El rol que juega la familia de una madre con sordoceguera es muy importante. No obstante, la madre como tal debe tener el coraje y el deseo de enfrentar los desafíos, y de prevenir que su familia la sobreproteja. Si la familia no apoya a la madre con sordoceguera en su interacción con su propio hijo, permitiéndoles sentirse cerca el uno del otro, ¿cómo puede fortalecerse ese lazo? ¿Y que pasará en el futuro? Algunas veces mi hijo monta en su bicicleta en la calle. Me siento mientras otros padres acompañan a sus hijos. Mi mente no está tranquila y cada ruido de un carro o grito de un niño me aterra. Aunque sigo pudiendo comunicarme y puedo pedirle ayuda a alguien, pienso: ¿qué pasa con las madres con sordoceguera que sólo se pueden comunicar con LIBRAS (lengua de señas brasileñas) táctiles u otras formas de comunicación que nadie conoce? Cuando tengo la oportunidad de conocer a otras madres con sordoceguera, trato de compartir mis experiencias, enseñándoles cómo participar en las actividades escolares de sus hijos.

El apoyo de la familia es fundamental, como lo es la participación en el desarrollo de las políticas, que en definitiva ayudarán a derribar las barreras. Sin embargo, conciliar el hecho de que soy una mujer con sordoceguera, una madre y una militante es difícil. Mucho de mi tiempo lo paso en movilidad y comunicación. También necesito tiempo para traducción e interpretación, y requiero el apoyo de profesionales, tales como los guías intérpretes. Como resultado, en Brasil hoy pocas mujeres con sordoceguera tienen la oportunidad de jugar un rol activo en el desarrollo de políticas públicas.

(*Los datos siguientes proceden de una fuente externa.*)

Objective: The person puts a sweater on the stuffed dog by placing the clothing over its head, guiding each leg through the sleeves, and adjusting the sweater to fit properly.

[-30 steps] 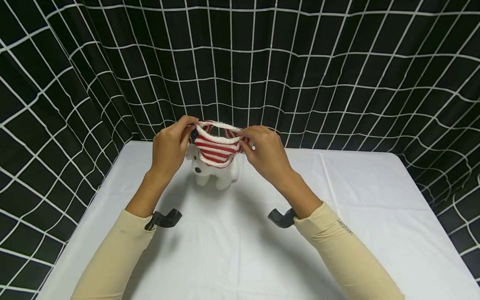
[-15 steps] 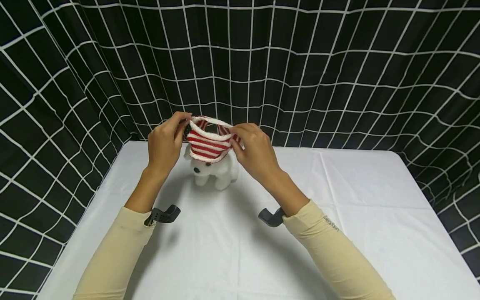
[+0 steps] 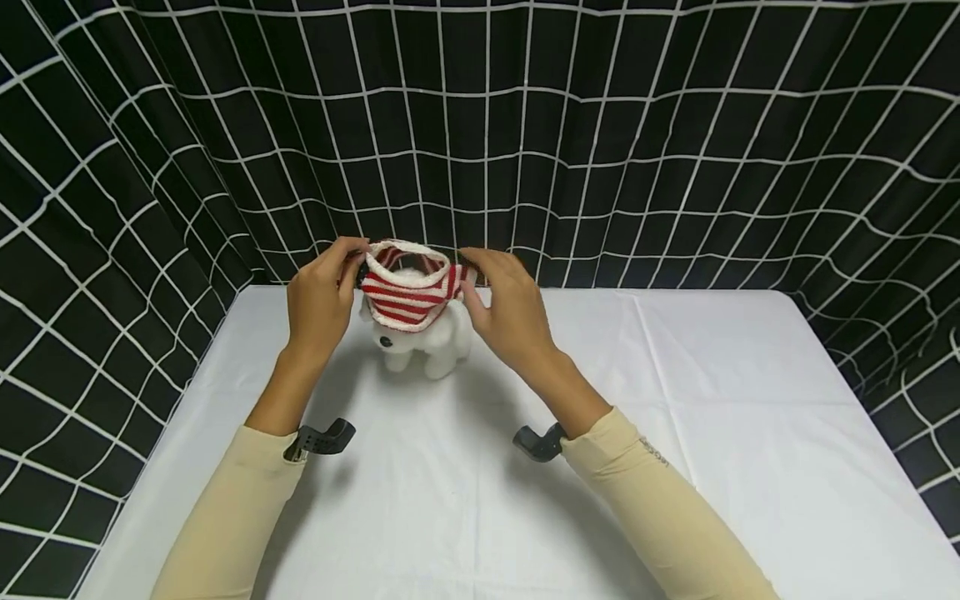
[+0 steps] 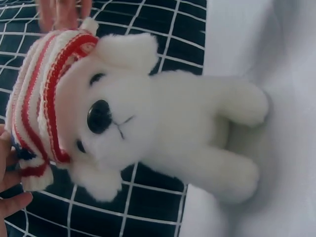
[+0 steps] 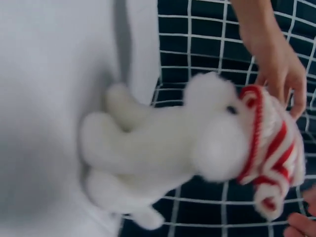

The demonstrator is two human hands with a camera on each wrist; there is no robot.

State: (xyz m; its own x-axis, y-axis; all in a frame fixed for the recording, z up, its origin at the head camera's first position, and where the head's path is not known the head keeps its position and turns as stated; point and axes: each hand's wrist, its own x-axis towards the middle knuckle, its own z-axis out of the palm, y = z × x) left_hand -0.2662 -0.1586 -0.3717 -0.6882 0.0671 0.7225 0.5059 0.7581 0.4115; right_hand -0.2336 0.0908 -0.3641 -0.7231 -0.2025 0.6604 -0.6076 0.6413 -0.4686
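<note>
A small red-and-white striped knit doll sweater (image 3: 405,298) sits over the top of a white plush dog's head, its white-edged opening facing up. The plush dog (image 4: 192,118) stands on its legs, with its black nose and eyes showing below the knit. At the sweater's left edge, my left hand (image 3: 321,296) pinches the fabric near a short sleeve (image 4: 37,178). My right hand (image 3: 512,310) is beside the opposite sleeve (image 5: 269,200), thumb and fingers spread apart and, in the right wrist view, a little off the knit.
A white cloth covers the table (image 3: 600,500) under the dog. Behind and at both sides hangs a black curtain (image 3: 525,125) with a white grid. A dark wrist mount (image 3: 324,437) juts inward from the left wrist, and another from the right.
The sweater has come lower onto the dog's head and its stretched opening has grown rounder. My right fingers have loosened from its edge and spread. Both hands appear slightly further left.
</note>
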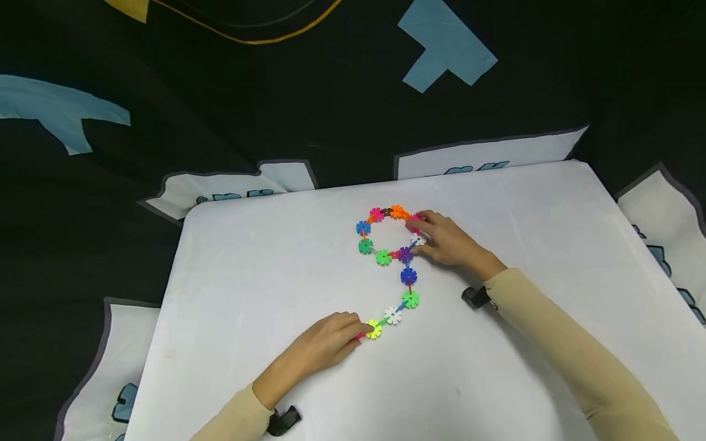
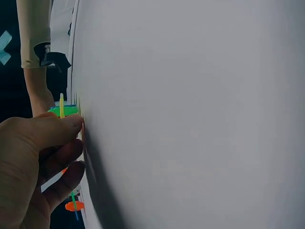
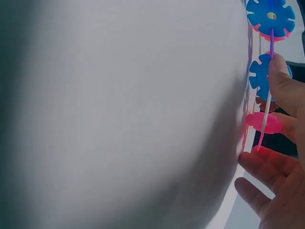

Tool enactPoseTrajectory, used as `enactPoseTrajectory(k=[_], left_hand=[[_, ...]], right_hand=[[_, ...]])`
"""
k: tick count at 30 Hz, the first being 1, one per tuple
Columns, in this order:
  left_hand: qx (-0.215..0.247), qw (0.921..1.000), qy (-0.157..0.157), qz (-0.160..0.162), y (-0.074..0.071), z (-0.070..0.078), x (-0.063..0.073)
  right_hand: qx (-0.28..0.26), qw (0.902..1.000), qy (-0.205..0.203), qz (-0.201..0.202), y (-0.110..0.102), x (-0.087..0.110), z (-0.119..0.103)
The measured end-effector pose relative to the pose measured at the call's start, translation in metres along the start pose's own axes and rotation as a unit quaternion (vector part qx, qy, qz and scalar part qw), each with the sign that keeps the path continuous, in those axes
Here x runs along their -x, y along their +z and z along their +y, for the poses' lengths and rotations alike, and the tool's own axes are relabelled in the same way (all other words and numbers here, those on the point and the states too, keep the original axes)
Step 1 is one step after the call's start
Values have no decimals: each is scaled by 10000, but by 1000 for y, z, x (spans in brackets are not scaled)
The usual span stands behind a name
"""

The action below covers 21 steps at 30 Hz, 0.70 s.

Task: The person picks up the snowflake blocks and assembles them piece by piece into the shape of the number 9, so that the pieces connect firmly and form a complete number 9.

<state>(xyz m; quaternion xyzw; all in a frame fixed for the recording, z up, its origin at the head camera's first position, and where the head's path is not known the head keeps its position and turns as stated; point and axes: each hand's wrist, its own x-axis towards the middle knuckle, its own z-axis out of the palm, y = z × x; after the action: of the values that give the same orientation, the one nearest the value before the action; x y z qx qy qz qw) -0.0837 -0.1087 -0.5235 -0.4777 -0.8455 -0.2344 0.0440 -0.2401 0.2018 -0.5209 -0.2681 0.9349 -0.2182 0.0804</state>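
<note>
A chain of interlocking plastic snowflake discs [image 1: 409, 276] lies on the white tabletop, looped at its far end with a curved tail toward me. My left hand [image 1: 334, 339] pinches the tail's near end, by the yellow disc [image 1: 374, 329] and a pink piece partly covered by the fingers. In the left wrist view, the left thumb [image 2: 66, 125] lies just below a green disc [image 2: 64, 110]. My right hand [image 1: 449, 240] rests at the loop's right side, index finger at a pink disc [image 1: 413, 223] and thumb near the white disc [image 1: 418, 239]. Its other fingers are extended and spread.
The white-covered table [image 1: 265, 263] extends around the chain on all sides. Dark cloth [image 1: 276, 110] with pale blue shapes hangs beyond its far edge. Black wrist straps [image 1: 284, 421] with camera mounts sit at both sleeve cuffs.
</note>
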Motion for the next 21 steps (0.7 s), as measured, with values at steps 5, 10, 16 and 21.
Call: enactPoseTrajectory(k=[5,10,16,21], left_hand=[[31,10000,-24,-39,8,1,-1],[-6,10000,-15,-10,9,-4,-9],[10,10000,81,26,11,-5,-8],[103,9998,-67,-128,12,-4,-3]], right_hand=[[75,9998,189,-16,7,7,5],[159,9997,194,49,6,3,9],[247,9993,244,-164,9,0,9],[259,9991,268,-204,11,2,7]])
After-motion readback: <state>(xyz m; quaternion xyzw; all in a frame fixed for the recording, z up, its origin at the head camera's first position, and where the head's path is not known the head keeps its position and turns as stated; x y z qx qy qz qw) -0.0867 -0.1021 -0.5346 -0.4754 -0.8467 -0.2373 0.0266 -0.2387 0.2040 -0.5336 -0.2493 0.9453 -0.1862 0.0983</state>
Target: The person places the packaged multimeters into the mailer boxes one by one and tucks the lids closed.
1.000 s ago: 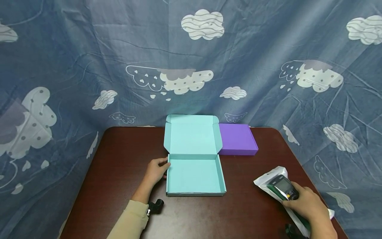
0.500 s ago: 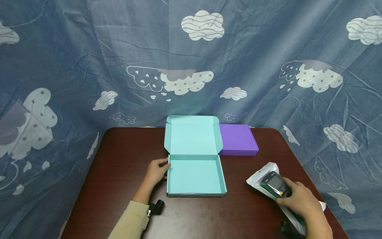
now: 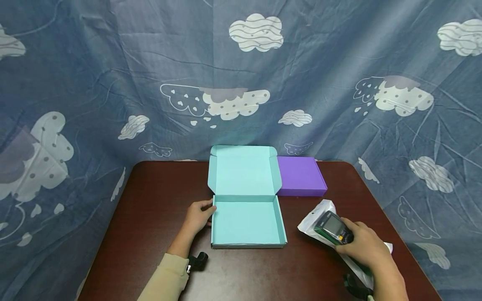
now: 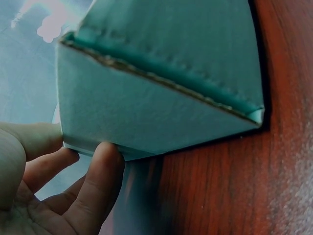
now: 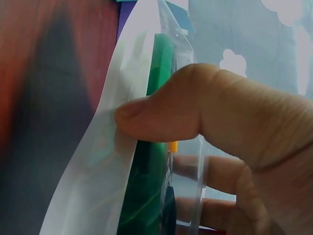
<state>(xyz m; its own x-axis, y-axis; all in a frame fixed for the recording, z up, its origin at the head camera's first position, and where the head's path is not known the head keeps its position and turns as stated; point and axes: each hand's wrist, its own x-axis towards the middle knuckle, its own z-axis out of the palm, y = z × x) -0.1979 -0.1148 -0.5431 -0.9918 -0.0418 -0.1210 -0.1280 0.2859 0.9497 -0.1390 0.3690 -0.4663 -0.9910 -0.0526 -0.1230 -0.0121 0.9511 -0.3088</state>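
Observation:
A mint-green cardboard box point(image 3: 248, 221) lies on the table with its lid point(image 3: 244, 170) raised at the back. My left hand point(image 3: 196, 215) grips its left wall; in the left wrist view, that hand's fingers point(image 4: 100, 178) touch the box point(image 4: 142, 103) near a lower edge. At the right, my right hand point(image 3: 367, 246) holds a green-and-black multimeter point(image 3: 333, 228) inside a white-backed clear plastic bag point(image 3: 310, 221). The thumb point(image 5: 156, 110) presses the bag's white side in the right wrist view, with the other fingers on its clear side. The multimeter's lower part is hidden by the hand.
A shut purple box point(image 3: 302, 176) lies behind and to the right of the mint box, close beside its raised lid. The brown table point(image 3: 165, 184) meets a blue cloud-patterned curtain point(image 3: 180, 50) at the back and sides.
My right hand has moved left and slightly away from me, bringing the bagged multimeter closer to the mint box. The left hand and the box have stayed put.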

Quiero terminar diciendo lo agradecida que estoy con mi madre. Aunque ella algunas veces trata de protegerme de situaciones difíciles -y esto es maternal, sé como es- siempre me ha dado el apoyo que necesito. Ella me dio la fortaleza para no dejar de batallar y nunca me ha hecho sentir incapaz. Siempre nos ha motivado a mí y a mi hermana para que probemos que somos capaces. Así es toda mi familia: mis hermanos, sobrinos, sobrinas y cuñados. Estoy agradecida con todas aquellas personas que dan su apoyo total y motivación a las personas con sordoceguera.